A shadow in the corner grew legs, a tail, and two bulbous yellow eyes. Slayer/Cuddles must have decided she needed to live up to one of her names, because she ambled to me and rubbed against my front legs.
The tingling in my neck and neck flared and turned itchy. I tried to nudge Slayer/Cuddles away, but she persisted. To prove she was sticking around, she booped my nose with her tail.
As soon as she touched me, my nostrils burned. I jerked my head up, but it was too late. My muzzle contorted, my eyes slammed shut, and my lungs sucked in air.
A sneeze exploded out of me. Fizz sprayed into my nostrils, forcing me to sneeze again. I fell to the floor rump-first.
“Dude!” Gallus shouted.
I opened my watering eyes. Cider had flown everywhere, drenching Gallus and every costume hanging near him. I’d never seen him so furious. I started to apologize, but before I could, another sneeze shot through me.
“I’m so sorry,” I whimpered. My skin crawled on my neck, and I couldn’t help but scratch it. It didn’t help. “I have no idea what’s happening.”

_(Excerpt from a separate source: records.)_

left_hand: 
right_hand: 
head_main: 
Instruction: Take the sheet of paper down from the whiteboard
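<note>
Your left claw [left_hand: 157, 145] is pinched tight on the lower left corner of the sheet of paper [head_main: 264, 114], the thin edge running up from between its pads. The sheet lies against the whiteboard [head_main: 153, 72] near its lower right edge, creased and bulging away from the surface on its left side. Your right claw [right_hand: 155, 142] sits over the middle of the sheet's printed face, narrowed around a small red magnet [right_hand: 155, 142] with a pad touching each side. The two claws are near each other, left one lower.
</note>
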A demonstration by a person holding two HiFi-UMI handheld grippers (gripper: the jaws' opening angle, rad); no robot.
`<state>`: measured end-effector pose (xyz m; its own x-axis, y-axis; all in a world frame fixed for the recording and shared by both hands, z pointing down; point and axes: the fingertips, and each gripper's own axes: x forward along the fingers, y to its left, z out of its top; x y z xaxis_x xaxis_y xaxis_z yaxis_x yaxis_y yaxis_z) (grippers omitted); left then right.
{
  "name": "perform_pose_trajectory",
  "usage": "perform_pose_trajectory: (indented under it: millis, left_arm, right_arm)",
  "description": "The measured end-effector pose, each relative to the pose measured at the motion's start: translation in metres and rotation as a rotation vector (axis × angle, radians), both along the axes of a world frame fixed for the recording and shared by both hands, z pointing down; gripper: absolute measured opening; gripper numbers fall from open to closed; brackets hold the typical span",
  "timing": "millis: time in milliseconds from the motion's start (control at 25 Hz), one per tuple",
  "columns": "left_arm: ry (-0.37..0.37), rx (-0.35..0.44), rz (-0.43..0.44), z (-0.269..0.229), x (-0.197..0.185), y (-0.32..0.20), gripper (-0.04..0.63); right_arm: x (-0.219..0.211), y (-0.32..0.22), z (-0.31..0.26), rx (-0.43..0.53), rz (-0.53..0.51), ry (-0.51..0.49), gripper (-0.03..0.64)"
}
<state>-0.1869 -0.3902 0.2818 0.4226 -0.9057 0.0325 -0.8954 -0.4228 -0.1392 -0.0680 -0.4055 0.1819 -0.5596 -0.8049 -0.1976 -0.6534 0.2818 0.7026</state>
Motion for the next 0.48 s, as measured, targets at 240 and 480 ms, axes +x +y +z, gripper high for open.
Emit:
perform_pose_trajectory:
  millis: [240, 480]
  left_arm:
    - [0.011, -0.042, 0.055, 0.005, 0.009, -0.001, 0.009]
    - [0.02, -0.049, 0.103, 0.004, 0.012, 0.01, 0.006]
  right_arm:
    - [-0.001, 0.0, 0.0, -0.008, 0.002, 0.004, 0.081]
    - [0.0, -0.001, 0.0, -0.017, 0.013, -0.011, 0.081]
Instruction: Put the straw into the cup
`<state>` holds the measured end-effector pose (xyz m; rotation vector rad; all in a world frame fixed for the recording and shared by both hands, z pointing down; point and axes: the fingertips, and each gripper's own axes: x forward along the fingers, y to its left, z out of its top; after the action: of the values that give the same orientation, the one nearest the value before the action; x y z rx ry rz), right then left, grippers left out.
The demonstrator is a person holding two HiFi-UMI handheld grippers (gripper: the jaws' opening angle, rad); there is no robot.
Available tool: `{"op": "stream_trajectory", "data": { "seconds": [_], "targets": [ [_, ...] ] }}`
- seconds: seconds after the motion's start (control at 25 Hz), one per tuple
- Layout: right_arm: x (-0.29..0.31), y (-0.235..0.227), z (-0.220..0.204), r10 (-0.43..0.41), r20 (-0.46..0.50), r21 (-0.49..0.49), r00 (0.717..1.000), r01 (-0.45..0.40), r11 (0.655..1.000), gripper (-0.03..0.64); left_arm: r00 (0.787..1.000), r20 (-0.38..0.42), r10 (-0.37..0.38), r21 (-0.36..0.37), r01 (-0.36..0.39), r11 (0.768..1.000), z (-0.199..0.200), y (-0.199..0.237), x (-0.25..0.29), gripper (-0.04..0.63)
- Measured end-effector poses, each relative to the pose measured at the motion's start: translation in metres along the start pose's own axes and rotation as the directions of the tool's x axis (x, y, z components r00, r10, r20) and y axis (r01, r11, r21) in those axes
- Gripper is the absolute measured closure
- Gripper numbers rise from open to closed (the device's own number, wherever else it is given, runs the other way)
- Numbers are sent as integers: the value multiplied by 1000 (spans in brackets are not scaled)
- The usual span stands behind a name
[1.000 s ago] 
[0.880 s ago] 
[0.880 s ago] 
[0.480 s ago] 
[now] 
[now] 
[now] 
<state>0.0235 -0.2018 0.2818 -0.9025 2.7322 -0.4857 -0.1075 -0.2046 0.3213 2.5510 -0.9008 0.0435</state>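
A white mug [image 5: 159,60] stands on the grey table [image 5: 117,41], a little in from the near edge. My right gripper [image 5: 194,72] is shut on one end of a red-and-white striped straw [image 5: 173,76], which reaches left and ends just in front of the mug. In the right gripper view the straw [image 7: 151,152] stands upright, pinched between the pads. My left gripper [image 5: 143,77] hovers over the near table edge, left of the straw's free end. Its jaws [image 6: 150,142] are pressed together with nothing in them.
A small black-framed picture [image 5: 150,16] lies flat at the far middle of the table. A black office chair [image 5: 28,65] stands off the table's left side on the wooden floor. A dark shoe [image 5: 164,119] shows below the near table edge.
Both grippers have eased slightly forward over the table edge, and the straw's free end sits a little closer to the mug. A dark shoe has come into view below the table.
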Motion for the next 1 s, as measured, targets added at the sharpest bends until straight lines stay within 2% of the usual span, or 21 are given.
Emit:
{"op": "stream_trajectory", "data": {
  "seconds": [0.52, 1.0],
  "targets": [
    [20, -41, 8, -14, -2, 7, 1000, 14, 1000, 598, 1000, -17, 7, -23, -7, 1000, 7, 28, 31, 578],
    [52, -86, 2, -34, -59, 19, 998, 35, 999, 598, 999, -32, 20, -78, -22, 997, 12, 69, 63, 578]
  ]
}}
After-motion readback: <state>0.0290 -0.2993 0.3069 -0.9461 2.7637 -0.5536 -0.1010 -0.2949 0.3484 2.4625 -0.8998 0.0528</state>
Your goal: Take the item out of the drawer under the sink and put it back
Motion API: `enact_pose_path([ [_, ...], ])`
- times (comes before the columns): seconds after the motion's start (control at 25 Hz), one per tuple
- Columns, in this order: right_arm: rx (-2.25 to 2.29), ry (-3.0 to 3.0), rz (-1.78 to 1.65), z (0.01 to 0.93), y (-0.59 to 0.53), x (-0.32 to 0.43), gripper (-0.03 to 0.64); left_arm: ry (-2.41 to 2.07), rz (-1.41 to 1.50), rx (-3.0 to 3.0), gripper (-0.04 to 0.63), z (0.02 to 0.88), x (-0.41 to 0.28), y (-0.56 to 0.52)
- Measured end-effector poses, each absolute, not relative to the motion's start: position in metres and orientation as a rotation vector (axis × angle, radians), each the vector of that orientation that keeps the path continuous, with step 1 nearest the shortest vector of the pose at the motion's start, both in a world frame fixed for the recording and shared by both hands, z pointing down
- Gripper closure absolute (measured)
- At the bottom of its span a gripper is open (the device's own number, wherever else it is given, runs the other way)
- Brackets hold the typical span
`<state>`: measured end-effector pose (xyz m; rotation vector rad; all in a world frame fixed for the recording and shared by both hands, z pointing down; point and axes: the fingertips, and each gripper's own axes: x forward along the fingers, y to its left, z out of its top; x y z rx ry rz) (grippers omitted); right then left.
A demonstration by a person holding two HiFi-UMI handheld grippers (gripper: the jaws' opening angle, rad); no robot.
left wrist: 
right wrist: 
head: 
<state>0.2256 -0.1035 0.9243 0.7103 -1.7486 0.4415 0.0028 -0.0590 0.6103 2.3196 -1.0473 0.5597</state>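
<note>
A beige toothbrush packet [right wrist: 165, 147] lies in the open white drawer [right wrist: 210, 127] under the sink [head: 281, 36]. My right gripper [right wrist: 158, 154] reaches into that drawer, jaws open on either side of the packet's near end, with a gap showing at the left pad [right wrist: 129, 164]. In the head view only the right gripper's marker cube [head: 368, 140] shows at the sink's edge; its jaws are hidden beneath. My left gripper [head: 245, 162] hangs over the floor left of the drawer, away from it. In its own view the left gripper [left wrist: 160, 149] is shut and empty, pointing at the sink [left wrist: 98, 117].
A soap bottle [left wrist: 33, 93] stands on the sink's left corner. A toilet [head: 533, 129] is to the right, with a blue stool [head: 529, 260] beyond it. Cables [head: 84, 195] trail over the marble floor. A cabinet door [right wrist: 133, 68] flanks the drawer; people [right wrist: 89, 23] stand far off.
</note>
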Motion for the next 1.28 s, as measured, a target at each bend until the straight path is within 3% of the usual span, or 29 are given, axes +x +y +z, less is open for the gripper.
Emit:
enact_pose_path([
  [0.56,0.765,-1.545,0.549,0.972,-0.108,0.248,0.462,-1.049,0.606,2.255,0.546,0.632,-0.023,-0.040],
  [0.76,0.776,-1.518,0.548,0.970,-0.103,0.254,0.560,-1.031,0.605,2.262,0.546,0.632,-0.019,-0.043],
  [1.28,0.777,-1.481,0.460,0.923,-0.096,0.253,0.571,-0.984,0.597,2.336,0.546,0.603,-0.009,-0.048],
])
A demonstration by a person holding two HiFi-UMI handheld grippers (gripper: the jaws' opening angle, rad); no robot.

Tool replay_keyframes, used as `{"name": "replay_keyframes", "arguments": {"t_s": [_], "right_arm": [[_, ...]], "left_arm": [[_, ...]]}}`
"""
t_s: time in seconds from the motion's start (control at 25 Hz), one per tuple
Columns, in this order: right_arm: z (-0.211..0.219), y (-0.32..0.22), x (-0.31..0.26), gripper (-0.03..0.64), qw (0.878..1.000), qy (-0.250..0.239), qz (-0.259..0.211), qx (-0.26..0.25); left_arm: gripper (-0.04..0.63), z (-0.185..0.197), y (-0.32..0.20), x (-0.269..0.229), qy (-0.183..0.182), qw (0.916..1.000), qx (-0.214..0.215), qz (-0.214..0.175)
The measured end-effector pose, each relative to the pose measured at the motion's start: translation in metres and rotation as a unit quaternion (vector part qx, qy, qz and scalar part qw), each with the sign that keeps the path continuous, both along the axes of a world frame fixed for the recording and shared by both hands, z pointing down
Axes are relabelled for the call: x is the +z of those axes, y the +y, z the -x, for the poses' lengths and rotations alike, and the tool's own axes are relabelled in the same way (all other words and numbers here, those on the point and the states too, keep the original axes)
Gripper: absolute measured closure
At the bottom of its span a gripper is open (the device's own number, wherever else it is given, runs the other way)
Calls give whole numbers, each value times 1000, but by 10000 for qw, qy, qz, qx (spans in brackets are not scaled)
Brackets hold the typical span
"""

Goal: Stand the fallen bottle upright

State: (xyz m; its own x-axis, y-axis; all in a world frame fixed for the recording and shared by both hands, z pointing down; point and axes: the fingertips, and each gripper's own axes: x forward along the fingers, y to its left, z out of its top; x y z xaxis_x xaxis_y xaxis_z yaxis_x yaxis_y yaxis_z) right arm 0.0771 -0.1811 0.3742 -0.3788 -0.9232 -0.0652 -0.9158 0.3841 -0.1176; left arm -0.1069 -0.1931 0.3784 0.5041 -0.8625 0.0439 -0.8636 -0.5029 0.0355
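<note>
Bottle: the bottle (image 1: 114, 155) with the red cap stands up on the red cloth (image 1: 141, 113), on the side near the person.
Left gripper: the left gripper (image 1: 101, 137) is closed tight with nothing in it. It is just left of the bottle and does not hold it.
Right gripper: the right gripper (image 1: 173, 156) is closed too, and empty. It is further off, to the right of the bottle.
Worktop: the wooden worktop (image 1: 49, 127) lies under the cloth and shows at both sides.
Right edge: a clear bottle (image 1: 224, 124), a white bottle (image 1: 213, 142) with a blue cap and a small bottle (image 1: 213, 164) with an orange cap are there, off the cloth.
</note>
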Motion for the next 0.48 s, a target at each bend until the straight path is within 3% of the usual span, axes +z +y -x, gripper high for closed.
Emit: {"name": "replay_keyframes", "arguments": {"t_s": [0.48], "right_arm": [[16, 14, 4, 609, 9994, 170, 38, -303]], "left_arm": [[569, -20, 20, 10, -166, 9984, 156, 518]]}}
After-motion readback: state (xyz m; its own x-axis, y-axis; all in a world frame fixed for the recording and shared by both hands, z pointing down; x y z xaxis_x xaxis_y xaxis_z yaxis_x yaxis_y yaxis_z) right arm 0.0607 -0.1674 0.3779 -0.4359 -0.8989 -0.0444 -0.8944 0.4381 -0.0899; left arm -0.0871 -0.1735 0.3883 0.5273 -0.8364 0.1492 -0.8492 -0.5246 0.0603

“Are you allergic to cats or something?”
“I don’t—“ Two sneezes cut me short. “I don’t think so. My mom is, but…”
My mom had awful reactions to cats. One time, a stray cat wandered to our house, and my mom found him first. Right away, she’d broken out into hives and rashes, and started sneezing so much she knocked herself down…
Exactly what I was doing right then.
“Oh, horse apples.”
Gallus grabbed my shoulder. “We gotta get you out of here.”
He guided me outside, keeping me from bumping into anything. My nose kept squirming, and my skin kept crawling, but not as badly as they had at the café.
“You picked a terrific place to discover your cat allergies,” Gallus said as he helped me lay down and patted my back. I arched up a little, savoring the feel of his claws until he pulled away.
He stood and took a few steps back. “I better leave you alone, unless you’re a glutton for punishment.”
“Patting my back felt good, actually.” I shifted my back towards him a little, offering it to his claws.
“Nah, I meant your allergies.”
“What about my allergies?”
He cocked his head to the side. “You’re allergic to cats.”
“I guess so,” I sighed.
Gallus pointed a claw at his rear.
“I’m half lion,” he said, “which means I’m half cat.”
A snicker escaped me, some part of my brain connecting how perfect it was that he’d be half cat and work at a cat café, before realization dawned. Gallus was fierce but sweet, snarky but tender, athletic but comforting. I wanted to draw him close, burrow into his feathers, and call him mine…
But getting near him set my skin on fire.
Gallus left with a wave. While my skin and muzzle finally relaxed, my heart sank.
My mom had spent years trying to do something about her allergies, visiting doctors in Ponyville, Canterlot, Manehattan, and Vanhoover, but they’d all said the same thing: allergies can’t be cured, so a pony with them had to avoid whatever set them off. That had been good enough for my mom, but it wouldn’t work for me. Even if I could avoid Gallus, one of my classmates at the School of Friendship, I didn’t want to. I began to wonder how much sneezing and hives I could tolerate.
Then I remembered something. My mom had talked to doctors all over Equestria, but she’d skipped one place right next to Ponyville: the Everfree Forest.